Telefonun diğer ucunda Cihan'ın yüreğinden bir yük kalktı. Damla duyguları söz konusu olunca güvensiz ve çelişkilerle dolu cümleler kurardı. Yaşadıklarını göz önüne alarak hep sabreden taraf Cihan'dı. Şimdi sabrının ödülünü almıştı. Şu an Damla'nın kullandığı sözler, duygularını net olarak belli ettiği ilk cümlelerdi. Aklının bir köşesinde ise Bahadır vardı. Damla'nın onu görmeye gitmiş olmasını hala hazmedemiyordu. Yüzyüze gelince bu konuyu konuşmaya karar verdi.
*****
Eda, bulutların üstünde gezerek, her an Ceyhun'u düşünerek, onunla konuşarak bir ay geçirdi. Çok mutluydu. Hele önceki akşam Ceyhun'un evlenme teklifini alınca kabına sığamaz oldu. Sevincini ilk Damla ile paylaştı. Sonra cesaretini toplayıp annesi ile konuştu. Gönül hanımda konuyu Şakir beye anlattı. Böylece Ceyhun'un annesinin "size hayırlı bir iş için gelmek istiyoruz" diye ettiği telefonla bu günlere gelindi.
Eda giydiği koyu kırmızı elbise ile bir içim su olmuştu. Heyecandan sürekli konuşuyor, bir şeyleri elinden düşürüp duruyordu. Onun bu halleri evdekilerin kıkır kıkır gülmesine sebep oluyordu.
- Edacım kendine bir zarar vermeden otur şuraya lütfen. Sakin ol canım. Her şey yolunda gidecek tamam mı?
- Elimde değil Damla. Her yanım titriyor. Düşüp bayılacağım şimdi.
- Derin derin nefes al canım. Kapı çalıyor geldiler.
Eda hızla yerinden kalkıp kapının önüne geldi. Tüm aile gelenleri kapıda karşılayıp içeri buyur etti. Ceyhun elindeki çiçeği Eda'nın gözlerinin içine bakarak verdi. Ceyhun'un kardeşi Çiğdem'de çikolataya içli içli bakıyordu. Elinden bırakmak istemediği çikolataya bakıp cılız bir sesle sordu.
- Bunu kime vereceğim ağbi.
Damla elini uzatıp şık çikolata kutusunu aldı.
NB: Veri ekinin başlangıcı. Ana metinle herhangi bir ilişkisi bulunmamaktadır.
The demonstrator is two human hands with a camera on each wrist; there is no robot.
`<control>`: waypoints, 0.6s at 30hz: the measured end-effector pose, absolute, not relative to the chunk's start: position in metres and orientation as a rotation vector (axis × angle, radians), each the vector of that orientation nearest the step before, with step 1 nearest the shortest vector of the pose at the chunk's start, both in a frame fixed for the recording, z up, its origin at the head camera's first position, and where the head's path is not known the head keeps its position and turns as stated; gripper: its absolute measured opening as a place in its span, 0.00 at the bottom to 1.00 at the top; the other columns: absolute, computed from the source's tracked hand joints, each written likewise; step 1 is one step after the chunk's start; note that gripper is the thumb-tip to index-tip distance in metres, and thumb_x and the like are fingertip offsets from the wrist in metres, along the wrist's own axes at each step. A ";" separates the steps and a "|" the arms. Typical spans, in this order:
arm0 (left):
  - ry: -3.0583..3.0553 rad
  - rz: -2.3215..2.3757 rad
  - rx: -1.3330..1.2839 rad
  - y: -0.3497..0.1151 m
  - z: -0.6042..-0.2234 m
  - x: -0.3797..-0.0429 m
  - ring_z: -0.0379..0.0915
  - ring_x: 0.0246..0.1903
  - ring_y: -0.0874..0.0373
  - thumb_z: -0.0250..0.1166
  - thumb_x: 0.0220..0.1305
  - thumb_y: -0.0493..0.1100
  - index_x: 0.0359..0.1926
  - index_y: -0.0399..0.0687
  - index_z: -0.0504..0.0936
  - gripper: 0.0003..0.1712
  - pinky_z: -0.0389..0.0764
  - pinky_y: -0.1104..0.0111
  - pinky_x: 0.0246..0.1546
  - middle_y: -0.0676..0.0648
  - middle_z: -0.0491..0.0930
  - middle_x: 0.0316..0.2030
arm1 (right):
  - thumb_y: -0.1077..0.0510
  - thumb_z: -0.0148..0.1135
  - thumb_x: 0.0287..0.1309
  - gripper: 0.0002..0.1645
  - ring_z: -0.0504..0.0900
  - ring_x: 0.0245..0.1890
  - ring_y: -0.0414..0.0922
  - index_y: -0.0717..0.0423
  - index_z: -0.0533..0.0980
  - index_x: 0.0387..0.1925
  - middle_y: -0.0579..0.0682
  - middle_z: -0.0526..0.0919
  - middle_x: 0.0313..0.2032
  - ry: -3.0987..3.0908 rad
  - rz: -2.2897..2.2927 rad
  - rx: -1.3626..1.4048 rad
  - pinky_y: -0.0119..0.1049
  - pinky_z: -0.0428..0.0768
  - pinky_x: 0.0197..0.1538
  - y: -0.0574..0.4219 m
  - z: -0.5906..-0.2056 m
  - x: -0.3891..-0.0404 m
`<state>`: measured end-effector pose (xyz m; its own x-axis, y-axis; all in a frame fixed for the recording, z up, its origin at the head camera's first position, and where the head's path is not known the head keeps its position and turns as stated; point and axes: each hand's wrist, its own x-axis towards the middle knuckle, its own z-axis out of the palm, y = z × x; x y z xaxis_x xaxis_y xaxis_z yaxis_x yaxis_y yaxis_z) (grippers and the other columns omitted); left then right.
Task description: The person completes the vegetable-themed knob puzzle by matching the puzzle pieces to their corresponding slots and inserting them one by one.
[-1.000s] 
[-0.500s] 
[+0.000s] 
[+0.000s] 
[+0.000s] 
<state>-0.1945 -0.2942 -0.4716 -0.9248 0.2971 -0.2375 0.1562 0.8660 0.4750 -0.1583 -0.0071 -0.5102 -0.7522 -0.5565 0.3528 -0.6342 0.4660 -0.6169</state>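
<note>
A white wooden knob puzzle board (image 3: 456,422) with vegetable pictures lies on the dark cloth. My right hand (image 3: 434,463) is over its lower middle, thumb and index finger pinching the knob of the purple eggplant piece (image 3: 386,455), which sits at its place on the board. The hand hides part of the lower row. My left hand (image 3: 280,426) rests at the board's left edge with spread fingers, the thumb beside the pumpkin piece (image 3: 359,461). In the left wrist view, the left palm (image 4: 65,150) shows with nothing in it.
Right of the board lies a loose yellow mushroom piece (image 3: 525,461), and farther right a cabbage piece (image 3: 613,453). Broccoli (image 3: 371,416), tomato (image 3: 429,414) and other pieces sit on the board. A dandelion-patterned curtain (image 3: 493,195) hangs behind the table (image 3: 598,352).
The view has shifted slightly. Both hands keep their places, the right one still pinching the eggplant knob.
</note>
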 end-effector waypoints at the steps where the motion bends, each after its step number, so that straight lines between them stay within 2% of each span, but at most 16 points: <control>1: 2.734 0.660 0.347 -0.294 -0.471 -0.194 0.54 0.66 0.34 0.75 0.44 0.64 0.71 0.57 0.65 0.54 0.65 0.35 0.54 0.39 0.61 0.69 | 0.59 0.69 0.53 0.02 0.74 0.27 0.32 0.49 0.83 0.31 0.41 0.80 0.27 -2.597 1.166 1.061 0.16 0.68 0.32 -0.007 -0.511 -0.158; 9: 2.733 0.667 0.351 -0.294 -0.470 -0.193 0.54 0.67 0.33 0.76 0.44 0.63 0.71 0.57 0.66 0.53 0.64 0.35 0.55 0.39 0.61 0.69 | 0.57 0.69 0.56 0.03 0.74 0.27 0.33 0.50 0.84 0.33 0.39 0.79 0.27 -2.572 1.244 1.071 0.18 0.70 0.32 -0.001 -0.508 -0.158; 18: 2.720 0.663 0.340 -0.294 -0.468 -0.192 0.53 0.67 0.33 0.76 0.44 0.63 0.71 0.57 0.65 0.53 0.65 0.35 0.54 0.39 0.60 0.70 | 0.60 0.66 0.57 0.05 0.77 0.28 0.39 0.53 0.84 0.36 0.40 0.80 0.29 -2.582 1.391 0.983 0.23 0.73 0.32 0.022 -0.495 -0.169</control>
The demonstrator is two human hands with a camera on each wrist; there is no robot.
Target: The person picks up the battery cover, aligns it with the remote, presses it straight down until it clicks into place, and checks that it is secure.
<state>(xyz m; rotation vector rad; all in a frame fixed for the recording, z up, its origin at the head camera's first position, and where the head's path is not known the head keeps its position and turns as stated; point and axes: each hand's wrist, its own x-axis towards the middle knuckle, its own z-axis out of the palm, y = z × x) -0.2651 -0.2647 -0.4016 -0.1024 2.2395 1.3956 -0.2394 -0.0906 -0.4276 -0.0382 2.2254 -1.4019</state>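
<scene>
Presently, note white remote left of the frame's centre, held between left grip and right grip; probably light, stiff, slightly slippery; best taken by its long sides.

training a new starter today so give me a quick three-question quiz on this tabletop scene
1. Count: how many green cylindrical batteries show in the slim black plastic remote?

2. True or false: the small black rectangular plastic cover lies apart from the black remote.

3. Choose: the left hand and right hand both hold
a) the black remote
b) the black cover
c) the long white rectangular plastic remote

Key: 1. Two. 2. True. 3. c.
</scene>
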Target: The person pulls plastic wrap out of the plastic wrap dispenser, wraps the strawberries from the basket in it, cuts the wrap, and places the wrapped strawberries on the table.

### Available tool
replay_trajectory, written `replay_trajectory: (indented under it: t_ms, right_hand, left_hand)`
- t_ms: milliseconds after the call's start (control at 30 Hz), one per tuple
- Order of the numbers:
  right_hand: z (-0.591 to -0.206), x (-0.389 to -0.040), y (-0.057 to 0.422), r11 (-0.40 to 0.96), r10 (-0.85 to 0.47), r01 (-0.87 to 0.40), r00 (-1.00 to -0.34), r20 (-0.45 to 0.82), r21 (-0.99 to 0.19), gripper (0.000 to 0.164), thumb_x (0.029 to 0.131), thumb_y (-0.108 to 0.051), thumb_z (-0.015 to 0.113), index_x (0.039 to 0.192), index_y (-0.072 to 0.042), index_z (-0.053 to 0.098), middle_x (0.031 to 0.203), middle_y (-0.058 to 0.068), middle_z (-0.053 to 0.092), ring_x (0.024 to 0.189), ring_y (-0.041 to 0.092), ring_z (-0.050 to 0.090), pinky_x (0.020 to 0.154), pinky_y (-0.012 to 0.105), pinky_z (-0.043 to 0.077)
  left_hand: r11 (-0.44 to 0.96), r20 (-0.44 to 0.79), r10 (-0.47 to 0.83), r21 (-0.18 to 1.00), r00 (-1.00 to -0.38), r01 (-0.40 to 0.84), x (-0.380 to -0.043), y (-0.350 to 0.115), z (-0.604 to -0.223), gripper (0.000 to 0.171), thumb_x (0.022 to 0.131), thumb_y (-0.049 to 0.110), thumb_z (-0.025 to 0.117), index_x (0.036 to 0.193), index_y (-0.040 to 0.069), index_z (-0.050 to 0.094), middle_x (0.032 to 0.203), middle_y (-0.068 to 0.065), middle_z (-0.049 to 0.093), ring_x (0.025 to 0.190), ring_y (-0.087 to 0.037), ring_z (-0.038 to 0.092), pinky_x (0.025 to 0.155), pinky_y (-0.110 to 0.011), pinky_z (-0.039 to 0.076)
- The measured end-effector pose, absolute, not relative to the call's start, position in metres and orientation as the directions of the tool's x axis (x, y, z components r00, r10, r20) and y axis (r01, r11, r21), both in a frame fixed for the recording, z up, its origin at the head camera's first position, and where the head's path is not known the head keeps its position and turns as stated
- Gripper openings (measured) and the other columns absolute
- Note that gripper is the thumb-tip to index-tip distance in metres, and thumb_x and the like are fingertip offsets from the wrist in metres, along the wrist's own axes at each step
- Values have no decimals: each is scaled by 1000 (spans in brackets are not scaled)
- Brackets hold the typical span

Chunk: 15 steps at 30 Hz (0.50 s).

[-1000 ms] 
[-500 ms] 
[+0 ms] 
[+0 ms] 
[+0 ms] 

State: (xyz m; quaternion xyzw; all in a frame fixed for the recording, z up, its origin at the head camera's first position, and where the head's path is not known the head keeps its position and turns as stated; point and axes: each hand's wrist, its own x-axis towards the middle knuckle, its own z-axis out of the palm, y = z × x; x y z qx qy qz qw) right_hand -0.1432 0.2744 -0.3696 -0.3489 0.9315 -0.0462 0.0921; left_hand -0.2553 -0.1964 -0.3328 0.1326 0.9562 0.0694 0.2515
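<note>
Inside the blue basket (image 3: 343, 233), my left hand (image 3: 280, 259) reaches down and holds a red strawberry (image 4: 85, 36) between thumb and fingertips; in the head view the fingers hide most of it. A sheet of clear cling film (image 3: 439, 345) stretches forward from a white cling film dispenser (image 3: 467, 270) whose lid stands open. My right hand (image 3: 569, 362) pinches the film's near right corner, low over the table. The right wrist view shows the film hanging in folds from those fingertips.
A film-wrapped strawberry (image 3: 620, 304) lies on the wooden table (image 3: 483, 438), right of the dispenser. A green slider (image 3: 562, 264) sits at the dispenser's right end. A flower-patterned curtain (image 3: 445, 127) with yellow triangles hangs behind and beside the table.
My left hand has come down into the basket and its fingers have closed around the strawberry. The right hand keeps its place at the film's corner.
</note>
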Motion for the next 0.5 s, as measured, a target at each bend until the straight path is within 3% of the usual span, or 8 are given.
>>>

- Ben alırım. Beraber yeriz. diyerek göz kırptı
Salona geçen aileler dile getirmese bile çocuklarının evlenmesini arzuluyordu. Hoş sohbetin ardından kahveler içildi. Sade kahve seven Ceyhun'a bol şekerli kahve yapılmıştı. Kahveyi içen Ceyhun suratını buruşturarak gözlerini Eda'ya dikti. O sırada Ceyhun'un babası "Allahın emri Peygamberin kavli ile kızınız Eda'yı oğlumuz Ceyhun'a istiyoruz" deyince Şakir beyin gözleri doldu. Eda'ya baktı. Küçük kızı büyümüş gelinlik kız olmuştu. Gençlerin birbirlerini sevdiklerini biliyordu. Sevdaya her zaman saygısı vardı.
"Kızım kızındır, oğlun oğlumdur. Allahın izni ile hayırlı bir yuva kurmaları dileğiyle verdim kızımı."
Gençler ayağa kalkıp büyüklerin ellerini öptüler. İkramlar yenirken nişan alışverişi planları başladı. Gecenin sonunda Eda'nın odasında durum değerlendirmesi yapan hanımlar memnundu.
- Darısı başına Damla. İnşallah sende çok mutlu olursun.
- Kısmet diyelim kısmet olsun canım.
- O kısmet kim Damla?
- Damla'yı çok seven bir arkadaş anne...
- Gönül teyze, şimdilik arkadaşız.
- Ben anlamam arkadaş filan, yüreği varsa, sevgisi varsa gelsin istesin kızım.
- Gönül teyze, şu an Amerika'da ama gelince bakalım ne olacak?
- Hayırlısı olsun güzel kızım. Allah bahtını güzel etsin.